Directions - Having found the line that holds "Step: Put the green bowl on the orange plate", give that line and all lines after it again, word for word, through the end of the data below.

┄┄┄┄┄┄┄┄┄┄┄┄┄┄┄┄┄┄┄┄

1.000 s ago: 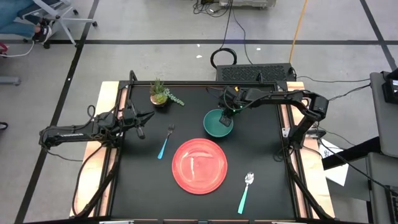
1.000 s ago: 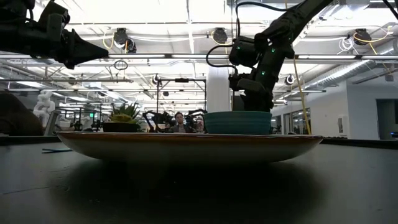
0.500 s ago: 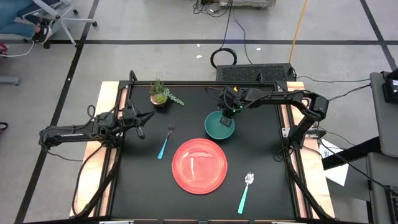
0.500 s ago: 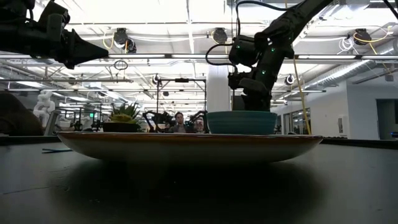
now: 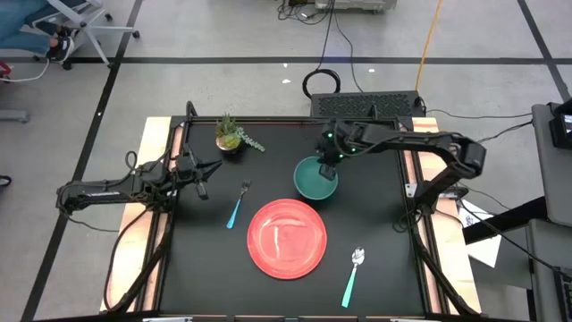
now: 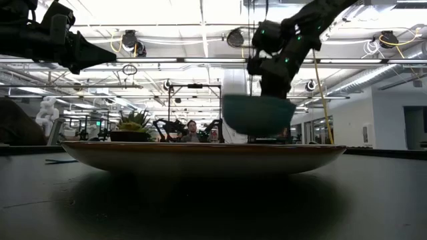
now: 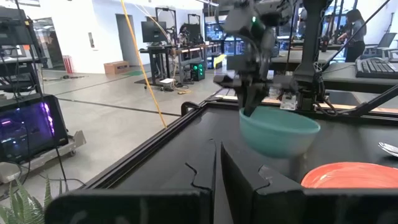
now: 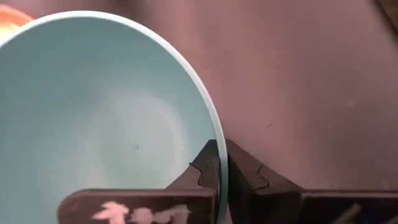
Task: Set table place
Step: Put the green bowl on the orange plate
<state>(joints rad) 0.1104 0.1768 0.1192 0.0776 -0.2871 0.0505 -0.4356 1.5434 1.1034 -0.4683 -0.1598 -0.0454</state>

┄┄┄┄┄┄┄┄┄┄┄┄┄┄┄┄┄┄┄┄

Solution to this task -
Step: Put the green bowl on the orange plate
<state>(joints rad) 0.1104 0.1768 0.1192 0.0776 -0.2871 0.0505 -0.4356 1.5434 1.1034 -0.4683 -0.1598 -0.0454</state>

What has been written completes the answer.